Escuchar cada insulto de esas serpientes no era nada a comparación con escucharlo afuera de ese lugar; comprender que el colegio entero la tomaba como una maldita traidora.
Era irritante saber que tan entrometida podía ser la gente en si, le hastiaba que se sintieran con el derecho de decirle que era lo mejor para ella, que la vieran de esa manera: como si se hubiera condenado de por vida a un infierno.
Si era sincera por un momento, no sabía que era lo que pretendía, que era lo que hacía caminando a un lado de Mattheo, con el mentón en alto y sus ojos siendo un témpano de hielo, una advertencia de lo que podría hacerles si intentaban ofenderla.

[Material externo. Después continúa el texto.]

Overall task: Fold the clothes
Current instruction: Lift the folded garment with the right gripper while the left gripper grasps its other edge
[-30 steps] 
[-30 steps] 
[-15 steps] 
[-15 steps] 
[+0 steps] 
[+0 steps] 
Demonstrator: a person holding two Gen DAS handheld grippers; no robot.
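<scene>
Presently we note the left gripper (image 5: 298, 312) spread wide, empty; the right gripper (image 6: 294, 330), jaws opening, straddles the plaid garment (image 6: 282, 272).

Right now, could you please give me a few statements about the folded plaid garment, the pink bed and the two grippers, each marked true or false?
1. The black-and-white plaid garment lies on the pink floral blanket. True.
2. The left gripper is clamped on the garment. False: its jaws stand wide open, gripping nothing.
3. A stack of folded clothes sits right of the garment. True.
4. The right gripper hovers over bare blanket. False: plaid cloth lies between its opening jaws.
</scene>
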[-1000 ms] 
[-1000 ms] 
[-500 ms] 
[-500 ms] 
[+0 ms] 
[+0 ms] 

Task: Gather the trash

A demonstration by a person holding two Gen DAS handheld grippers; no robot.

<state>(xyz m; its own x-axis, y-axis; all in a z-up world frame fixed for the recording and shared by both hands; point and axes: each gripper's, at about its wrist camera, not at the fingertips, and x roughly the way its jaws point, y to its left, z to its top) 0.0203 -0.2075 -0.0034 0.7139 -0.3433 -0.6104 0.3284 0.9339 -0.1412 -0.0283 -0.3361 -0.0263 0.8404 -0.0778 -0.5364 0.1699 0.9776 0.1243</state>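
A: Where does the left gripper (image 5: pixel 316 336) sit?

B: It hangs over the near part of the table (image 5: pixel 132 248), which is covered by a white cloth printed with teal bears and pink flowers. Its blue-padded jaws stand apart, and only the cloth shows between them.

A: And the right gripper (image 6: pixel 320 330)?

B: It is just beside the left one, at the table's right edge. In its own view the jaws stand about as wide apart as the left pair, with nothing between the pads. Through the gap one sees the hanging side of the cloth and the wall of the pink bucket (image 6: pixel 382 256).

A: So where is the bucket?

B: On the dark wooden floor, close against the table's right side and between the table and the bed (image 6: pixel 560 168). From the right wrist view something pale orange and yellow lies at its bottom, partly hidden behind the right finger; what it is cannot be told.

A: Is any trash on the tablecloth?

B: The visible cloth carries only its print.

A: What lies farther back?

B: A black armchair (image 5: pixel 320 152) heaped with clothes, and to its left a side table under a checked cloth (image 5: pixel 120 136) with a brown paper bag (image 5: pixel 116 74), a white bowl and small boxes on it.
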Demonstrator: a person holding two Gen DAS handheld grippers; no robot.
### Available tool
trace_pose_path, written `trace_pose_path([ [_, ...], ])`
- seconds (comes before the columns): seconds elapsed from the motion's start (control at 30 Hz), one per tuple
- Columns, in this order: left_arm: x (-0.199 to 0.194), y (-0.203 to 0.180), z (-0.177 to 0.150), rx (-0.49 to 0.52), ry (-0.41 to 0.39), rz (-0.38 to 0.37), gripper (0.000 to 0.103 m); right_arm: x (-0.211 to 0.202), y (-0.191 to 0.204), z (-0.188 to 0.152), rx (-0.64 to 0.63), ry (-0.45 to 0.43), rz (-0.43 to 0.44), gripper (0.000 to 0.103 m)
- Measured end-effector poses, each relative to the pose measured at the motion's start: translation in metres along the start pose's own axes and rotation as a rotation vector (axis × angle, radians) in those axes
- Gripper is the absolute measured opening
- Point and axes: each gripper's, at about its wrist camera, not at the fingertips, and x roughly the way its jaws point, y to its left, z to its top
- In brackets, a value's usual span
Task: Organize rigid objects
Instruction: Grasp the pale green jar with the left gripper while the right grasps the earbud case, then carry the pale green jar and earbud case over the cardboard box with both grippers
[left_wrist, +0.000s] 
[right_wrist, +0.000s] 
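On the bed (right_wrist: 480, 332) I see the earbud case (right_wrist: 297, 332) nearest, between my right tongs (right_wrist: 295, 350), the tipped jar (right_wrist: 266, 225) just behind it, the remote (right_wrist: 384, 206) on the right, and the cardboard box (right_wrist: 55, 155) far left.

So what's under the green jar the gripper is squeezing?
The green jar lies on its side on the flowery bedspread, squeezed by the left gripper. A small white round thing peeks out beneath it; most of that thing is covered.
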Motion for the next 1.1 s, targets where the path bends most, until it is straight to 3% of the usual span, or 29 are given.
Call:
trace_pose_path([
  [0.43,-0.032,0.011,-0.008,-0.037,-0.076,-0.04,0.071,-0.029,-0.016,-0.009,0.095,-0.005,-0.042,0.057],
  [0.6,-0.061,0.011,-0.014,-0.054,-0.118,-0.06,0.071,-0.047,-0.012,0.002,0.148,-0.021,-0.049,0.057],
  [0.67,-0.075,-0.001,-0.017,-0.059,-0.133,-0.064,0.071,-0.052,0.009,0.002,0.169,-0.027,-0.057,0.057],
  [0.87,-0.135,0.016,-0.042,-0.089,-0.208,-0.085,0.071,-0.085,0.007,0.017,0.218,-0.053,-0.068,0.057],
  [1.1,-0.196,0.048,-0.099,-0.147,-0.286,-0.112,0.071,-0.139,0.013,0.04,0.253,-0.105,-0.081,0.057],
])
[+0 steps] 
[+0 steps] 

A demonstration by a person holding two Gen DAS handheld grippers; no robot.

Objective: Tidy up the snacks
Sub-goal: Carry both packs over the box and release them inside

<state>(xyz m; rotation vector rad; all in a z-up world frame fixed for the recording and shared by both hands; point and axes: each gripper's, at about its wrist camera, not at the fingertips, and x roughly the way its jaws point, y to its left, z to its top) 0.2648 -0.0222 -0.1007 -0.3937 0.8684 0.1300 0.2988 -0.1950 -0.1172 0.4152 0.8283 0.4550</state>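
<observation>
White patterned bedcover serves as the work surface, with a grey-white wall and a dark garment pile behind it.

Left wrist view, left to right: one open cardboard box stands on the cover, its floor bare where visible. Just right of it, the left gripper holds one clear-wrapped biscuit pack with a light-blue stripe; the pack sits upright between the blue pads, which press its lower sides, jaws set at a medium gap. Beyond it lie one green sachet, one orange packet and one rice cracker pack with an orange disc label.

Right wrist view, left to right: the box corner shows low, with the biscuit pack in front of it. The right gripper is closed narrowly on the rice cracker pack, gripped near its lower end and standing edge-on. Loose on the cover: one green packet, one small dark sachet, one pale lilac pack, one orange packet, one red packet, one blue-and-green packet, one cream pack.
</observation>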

Ella había pasado el resto de la tarde con Mattheo, se resguardó en su habitación, se escondió del resto del mundo junto a él, y ahora que iba directo a enfrentar a su padre sentía que había enloquecido; no tenía dudas al respecto, no se había detenido a cuestionar lo que hacía con Mattheo... qué significaba ser su... ¿qué era?, ¿su amiga?, ¿su juguete personal?, ¿su novia?
Aún no lo entendía.
Lyra no lo había pedido, pero tampoco le disgustaba poder caminar a su lado, sentirse de alguna manera respaldada por Mattheo; no entendía por qué, pero tenía la certeza de que, si algo malo sucedía, Mattheo estaría ahí para contrarrestar el golpe, para incluso impedir que ese golpe llegara a ella.